When Your Students Become Better Than You
There’s a strange feeling every coach experiences at some point — watching a student surpass them.
At first, it can feel bittersweet. You remember when they first walked into the gym. You remember teaching them the basics, correcting their stance, helping them through frustration, losses, and doubt. Then one day, you realize they’re faster than you. Sharper than you. Maybe even better than you ever were.
And honestly?
That’s exactly how it should be.
This post is written more from the perspective of a coach or instructor, but the idea applies to anyone. Maybe you don’t formally teach, but you mentor someone at work, guide younger athletes, or help people earlier in their journey. Eventually, someone you once helped may grow beyond your level.
So what do you do?
Nothing.
You focus on yourself.
One of the most rewarding things about being a coach is seeing your students grow and become skillful in the art you’re teaching. But if you’re truly doing your job well, eventually they should exceed you. Especially when they’re younger, hungrier, healthier, and exposed to resources that never existed when you were learning.
I experienced this during my first decade coaching Muay Thai, and now even more as a BJJ coach.
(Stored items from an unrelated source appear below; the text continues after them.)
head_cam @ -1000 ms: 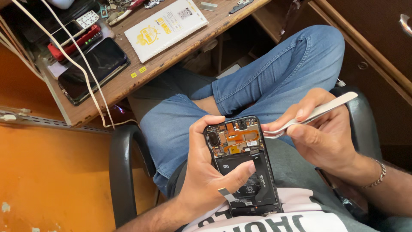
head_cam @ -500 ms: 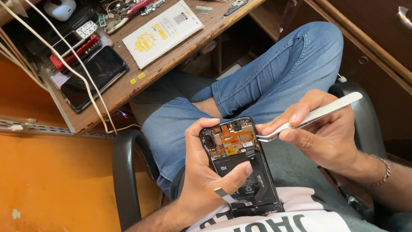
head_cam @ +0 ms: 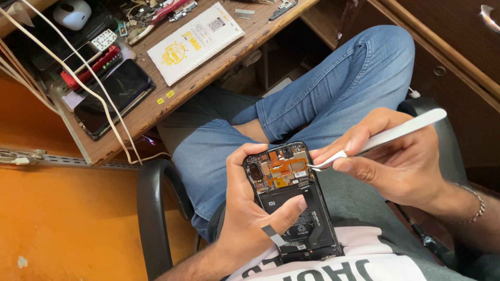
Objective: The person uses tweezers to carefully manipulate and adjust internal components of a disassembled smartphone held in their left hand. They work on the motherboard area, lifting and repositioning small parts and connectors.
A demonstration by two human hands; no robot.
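Observation:
My left hand (head_cam: 255, 216) grips an opened black phone (head_cam: 291, 200) over my lap, back cover off, thumb resting on its black battery. The upper part shows an orange circuit board with a flex strip. My right hand (head_cam: 396, 156) pinches silver tweezers (head_cam: 385, 138), whose curved tips touch the right edge of the board near the top of the phone. A small grey strip sticks to my left thumb base.
A wooden desk (head_cam: 208, 73) at the upper left carries a dark phone (head_cam: 112, 96), a white and yellow packet (head_cam: 195, 41), a red tool, white cables and small parts. I sit in a black chair (head_cam: 153, 218) in blue jeans. The floor is orange.
The view has shifted slightly. Both hands and the phone sit a little lower and right in view, and the tweezer tips have stayed at the phone's upper right edge.

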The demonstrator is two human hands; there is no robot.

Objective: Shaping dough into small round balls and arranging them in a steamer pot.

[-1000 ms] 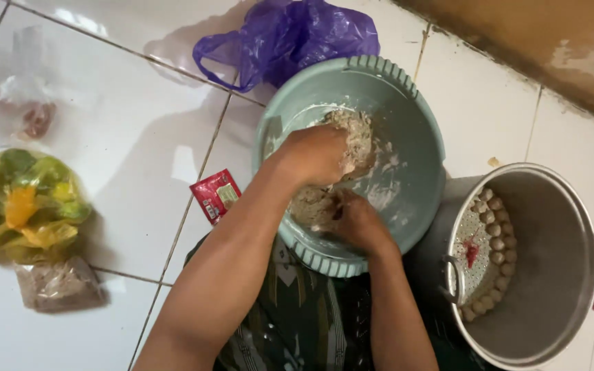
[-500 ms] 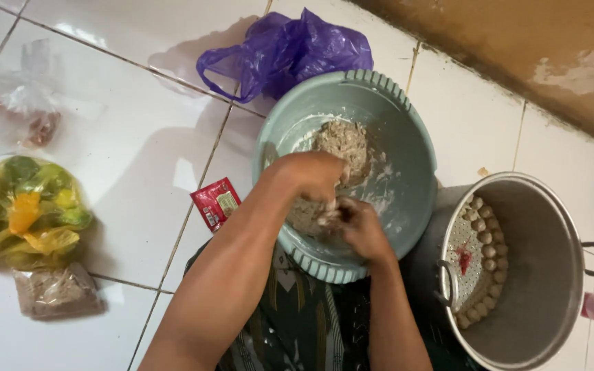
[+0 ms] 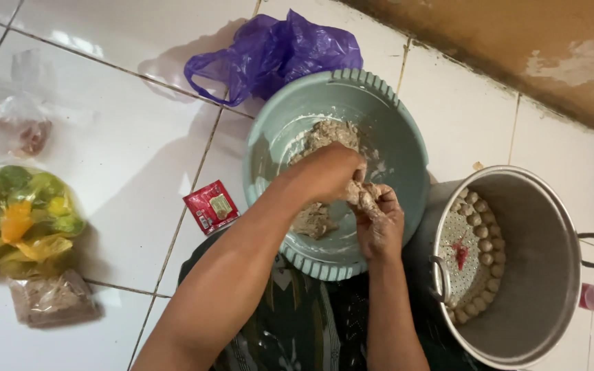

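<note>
Change: left hand (image 3: 328, 172) lifted off dough (image 3: 324, 137), now clenched | right hand (image 3: 378, 220) fingers cupping a dough lump | basin (image 3: 407, 137): dough | pot (image 3: 544, 275): steamer plate, balls (image 3: 479, 237).

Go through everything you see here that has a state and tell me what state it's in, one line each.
Green basin: upright on the tiled floor, smeared, holding pale mixture.
Mixture: partly clumped in the basin.
Left hand: closed around a lump of mixture.
Right hand: coated, pinching mixture at the left fist.
Metal pot: uncovered, perforated tray inside.
Small balls: lined along the tray's edge.
Purple bag: crumpled.
Red sachet: lying flat.
Yellow bag: filled with produce.
</note>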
Students today have access to world-class instruction online, competition footage, training methodologies, recovery tools, and opportunities that many of us never had. Progress happens faster now.
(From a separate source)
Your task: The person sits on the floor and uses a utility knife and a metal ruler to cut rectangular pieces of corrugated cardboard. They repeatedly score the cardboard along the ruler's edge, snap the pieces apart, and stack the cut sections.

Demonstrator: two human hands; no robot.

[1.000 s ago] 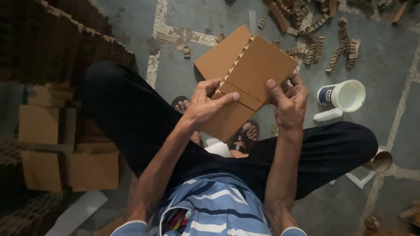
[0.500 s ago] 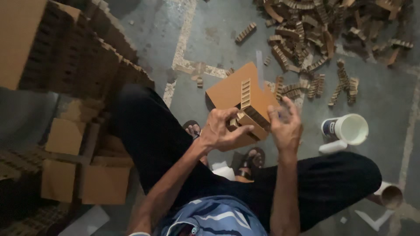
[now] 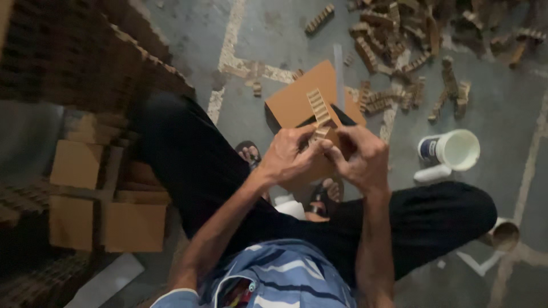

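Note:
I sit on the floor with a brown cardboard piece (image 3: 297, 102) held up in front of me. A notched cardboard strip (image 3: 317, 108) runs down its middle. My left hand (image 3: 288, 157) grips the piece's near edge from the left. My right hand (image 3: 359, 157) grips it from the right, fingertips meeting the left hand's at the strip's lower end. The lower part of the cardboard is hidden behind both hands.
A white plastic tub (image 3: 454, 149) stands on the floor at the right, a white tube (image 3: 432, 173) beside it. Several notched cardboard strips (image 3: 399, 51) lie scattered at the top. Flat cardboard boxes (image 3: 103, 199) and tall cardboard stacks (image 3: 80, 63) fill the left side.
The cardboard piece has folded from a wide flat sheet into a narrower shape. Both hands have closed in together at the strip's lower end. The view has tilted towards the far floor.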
But that’s a wonderful thing.
Because these students bring that knowledge and energy back to the club. They challenge you, they challenge their teammates, and together everyone grows. I remember my days back at TKO Fighting Arts, where my coach — who started as simply a coach and mentor — eventually became a training partner as well. That evolution is special, and it’s something every good instructor should embrace.
A good coach should want their students to challenge them and push the team forward, especially if they truly value a progressive mindset.
The problem is that many instructors tie their identity entirely to being “the best person in the room.” The moment a student begins catching up, insecurity appears. Information gets withheld. Ego takes over.
I’ve encountered this both as a Muay Thai coach and now as a BJJ coach. And what I’ve learned is that the right response is often the opposite of what your instincts tell you.
Coaching and personal ambition are two different roles.
As instructors, we should see ourselves in two lights:
-
The coach who wants to elevate students.
-
The practitioner who still has their own passion, goals, and competitive spirit.
At times, those two sides can conflict with each other, but they can also coexist peacefully within the same person. You simply need to compartmentalize and understand which version of yourself needs to show up in a specific moment.
When I’m coaching, my responsibility is to help my students improve as much as possible. I will never hide techniques, withhold information, or intentionally stunt someone’s growth to protect my own ego.
When I’m training as a competitor or teammate, that’s different. I still have my own journey, goals, and standards I’m chasing. That fire never fully disappears, nor should it.
Each role carries different responsibilities, and I try to honor whichever one is needed at that specific time.
At the end of the day, if your students surpass you or begin challenging you, it doesn’t diminish your legacy. In many ways, it is your legacy.
To all our Legacy coaches and instructors — kudos to you. Continue to fight the good fight and doing what is right for the team and for yourself. It's a delicate balance.